Читаем Русская жизнь. Телевизор (июль 2008) полностью

А что же учебник? «Учебник должен представлять собой исключительно справочную книгу, в которой ученик мог бы найти изложение биографических фактов, хронологию произведений, литературу о писателе и проч. Все остальное должно быть исключено. Работа должна слагаться из чтения текста с попутными остановками, из беседы учителя с учениками после прочтения и из докладов, которые составляются учениками на основе материала» (Б. М. Эйхенбаум). Последнее требование сегодня нуждается в ревизии - тогда ведь интернета не было…

А кто же, собственно, будет служить оператором, извлекающим из сочинений классиков тот нравственный потенциал и те эстетические представления, ради которых, собственно, и весь сыр-бор?… Взять на себя эту функцию удастся (и давно удается) какой-то части учителей - тем, у кого есть в наличии и потенциал, и представления (я у одной из таких словесниц училась). Но главным остается установление непосредственного контакта школьника с текстами. Многосложное устройство литературы таково, что тогда она каким-то образом сама заряжает потенциалом и формирует эстетическую компетенцию. Правда, только в детстве и отрочестве. Ну, еще в юности - очень недолго. А дальше уж - по Твардовскому: «Как в тридцать лет /Рассудка нет, - / Не будет, так ходи».

… Говорилось уже, что немалая часть конкурсантов узнала-таки авторов фрагментов - одного, двух или даже трех. Встречались и ошибки, не менее ценные, чем точное знание: когда, например, Гоголя принимали за Гончарова или о фрагменте из «Легкого дыхания» девочка написала с неуверенным вопросительным знаком - «Тэффи?»

Но были вещи для меня совершенно непостижимые - хотя люблю биться до конца, разгадывая загадочное. Обычно не угадавшие называли других известных писателей. Но были десятки работ, где авторами прозаических фрагментов были названы знаменитейшие поэты, включая Некрасова, Блока, Маяковского, Ахматову, Есенина.

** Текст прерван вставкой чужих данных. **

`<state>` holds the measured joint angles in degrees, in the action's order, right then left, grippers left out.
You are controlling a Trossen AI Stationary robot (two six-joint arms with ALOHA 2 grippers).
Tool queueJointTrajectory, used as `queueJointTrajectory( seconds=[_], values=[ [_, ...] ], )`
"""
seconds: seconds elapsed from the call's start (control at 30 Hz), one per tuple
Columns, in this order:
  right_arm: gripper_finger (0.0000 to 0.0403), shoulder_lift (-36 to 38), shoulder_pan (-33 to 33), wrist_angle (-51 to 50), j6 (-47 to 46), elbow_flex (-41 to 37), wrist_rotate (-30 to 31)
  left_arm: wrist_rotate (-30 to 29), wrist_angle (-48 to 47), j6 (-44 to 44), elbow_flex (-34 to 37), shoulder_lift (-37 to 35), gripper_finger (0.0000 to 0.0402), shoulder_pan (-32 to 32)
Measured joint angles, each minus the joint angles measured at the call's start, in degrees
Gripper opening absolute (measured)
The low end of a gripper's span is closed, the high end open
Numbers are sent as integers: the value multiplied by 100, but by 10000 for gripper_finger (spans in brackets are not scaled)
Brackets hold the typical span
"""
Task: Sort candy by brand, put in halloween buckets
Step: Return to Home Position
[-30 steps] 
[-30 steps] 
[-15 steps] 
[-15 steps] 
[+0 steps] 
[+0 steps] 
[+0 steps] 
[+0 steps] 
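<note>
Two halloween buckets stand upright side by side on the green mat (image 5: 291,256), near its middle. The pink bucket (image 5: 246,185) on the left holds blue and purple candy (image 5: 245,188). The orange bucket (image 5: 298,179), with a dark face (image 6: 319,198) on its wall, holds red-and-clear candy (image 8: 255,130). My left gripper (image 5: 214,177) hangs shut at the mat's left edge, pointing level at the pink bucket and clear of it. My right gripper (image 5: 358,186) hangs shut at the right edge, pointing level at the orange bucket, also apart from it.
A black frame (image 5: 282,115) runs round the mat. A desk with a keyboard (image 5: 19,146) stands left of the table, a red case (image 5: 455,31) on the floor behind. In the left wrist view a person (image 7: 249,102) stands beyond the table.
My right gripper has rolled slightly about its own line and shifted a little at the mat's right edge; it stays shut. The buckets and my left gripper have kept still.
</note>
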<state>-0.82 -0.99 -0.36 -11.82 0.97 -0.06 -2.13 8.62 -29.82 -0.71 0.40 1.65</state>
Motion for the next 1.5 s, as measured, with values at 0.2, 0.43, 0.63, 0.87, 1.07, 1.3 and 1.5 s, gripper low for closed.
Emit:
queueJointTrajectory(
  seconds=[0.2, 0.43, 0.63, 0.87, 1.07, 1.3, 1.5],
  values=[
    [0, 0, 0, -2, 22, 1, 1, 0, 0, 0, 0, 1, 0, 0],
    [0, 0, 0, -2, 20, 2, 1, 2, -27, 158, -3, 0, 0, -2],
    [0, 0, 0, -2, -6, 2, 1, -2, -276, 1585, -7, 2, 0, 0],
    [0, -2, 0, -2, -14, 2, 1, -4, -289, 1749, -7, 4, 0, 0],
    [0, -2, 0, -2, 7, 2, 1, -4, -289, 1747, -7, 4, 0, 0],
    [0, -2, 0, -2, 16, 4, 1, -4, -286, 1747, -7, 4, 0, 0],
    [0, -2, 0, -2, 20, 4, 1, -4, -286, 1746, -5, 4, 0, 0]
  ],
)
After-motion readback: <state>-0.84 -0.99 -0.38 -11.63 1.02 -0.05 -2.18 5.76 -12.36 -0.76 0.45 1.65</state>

Вот здесь я стала в тупик и выйти из него самостоятельно не могла. И преподаватели филфака Якутского университета, с которыми я встретилась вечером уже после своей лекции о современной литературе для городской интеллигенции, тоже объяснения не находили. И обратилась я к студенту филфака, получившему первую премию среди студентов:

- Это же ваше поколение - ну, в чем тут дело? Можно принять Толстого за Тургенева. Но как можно прозу Толстого принять за стихи Тютчева или Ахматовой?

И он сказал:

- Я, кажется, понимаю. Это из-за тестов. Сейчас в школе много их предлагается. И всегда один вариант - правильный, а остальные - просто абсурдные, из другой совсем оперы. И если не знают ответа - просто, чтоб заполнить пустое место, лепят все подряд. Так и тут, видно, сделали.

Вот они, ЕГЭ-то, до чего доводят.

II.

Не подумайте только, что я присоединяюсь к одному из излюбленных сегодняшних обобщений: школьники ничего не читают.

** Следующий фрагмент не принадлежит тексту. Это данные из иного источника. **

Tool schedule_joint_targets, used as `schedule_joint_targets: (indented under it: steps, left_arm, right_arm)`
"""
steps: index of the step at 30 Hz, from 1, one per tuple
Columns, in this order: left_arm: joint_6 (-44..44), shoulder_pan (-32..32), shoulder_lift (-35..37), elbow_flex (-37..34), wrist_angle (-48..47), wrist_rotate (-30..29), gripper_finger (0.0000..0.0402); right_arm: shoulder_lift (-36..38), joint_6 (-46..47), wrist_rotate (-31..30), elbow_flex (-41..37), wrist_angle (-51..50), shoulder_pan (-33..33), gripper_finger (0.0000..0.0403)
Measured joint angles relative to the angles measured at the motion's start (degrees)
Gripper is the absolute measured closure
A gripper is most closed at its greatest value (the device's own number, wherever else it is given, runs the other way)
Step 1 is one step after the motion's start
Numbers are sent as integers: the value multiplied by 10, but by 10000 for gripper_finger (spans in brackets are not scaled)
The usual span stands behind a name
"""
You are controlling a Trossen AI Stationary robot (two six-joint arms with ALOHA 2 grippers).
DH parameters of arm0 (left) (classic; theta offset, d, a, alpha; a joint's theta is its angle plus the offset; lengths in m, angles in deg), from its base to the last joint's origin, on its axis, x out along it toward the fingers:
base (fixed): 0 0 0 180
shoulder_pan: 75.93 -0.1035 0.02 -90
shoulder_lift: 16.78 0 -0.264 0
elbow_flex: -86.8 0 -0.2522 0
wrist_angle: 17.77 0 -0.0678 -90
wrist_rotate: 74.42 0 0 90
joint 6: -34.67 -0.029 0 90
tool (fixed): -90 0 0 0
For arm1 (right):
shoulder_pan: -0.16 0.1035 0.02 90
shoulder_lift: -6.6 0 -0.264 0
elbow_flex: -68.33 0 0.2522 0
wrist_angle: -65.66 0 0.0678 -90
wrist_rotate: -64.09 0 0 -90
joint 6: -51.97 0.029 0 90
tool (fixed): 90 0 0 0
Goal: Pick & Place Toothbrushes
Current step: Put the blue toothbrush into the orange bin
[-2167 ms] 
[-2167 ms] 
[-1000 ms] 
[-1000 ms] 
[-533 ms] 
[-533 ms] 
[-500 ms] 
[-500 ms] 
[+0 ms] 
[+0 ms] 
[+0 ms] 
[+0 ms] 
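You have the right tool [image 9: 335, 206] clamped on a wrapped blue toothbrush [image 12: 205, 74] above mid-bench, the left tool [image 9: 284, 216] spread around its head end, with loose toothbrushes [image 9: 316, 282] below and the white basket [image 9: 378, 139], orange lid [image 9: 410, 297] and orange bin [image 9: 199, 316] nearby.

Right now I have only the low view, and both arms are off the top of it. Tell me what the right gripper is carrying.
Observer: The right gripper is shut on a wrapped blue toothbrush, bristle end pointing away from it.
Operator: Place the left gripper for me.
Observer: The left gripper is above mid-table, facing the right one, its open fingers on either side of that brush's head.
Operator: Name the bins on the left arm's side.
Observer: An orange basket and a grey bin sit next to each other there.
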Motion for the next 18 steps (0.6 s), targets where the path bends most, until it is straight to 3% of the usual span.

«Никто», «ничего» - это все от лени, от потачки себе. Замечательное словесное средство, избавляющее от утомительных наблюдений, раздражительных размышлений, ну и, соответственно от усилий и действий.

Сложность, интересность и драматичность жизни внутри нашей страны в немалой степени определяется тем, что страна очень большая. Несмотря на отвратительные демографические прогнозы, сегодняшние 140 миллионов - число внушительное. Потому и тех, кто не читает, полно, и тех, кто читает, немало. Те 5-6 человек в классе, которые Пушкина все-таки читают, - это уже в абсолютном выражении весьма внушительное число.

Проходил вот тут недавно III Московский международный книжный фестиваль. Согласилась и я принять участие - решила провести блиц-викторину по русской истории и литературе, а также рассказать о рубрике «Успеть прочесть», которую второй год веду в очень хорошем, на мой взгляд, журнале «Семья и школа». Речь в моих статьях, обращенных не к взрослым, а именно к подросткам (сейчас «Время» издает небольшой сборник этих статей под названием «Не для взрослых»), идет о тех книгах, которые непременно надо успеть прочитать до 16-ти. «Приключения Тома Сойера», рассказы Б. Житкова, «Три толстяка».

И вот очень хорошая журналистка Елена Дьякова с привычным трагическим упоением описывает в «Новой газете» фестивальные события: «Имя главного героя „Капитанской дочки“ не сумел вспомнить никто… Московские школьники не помнят имени Петруши Гринева. Что объяснимо. И уже кажется почти естественным».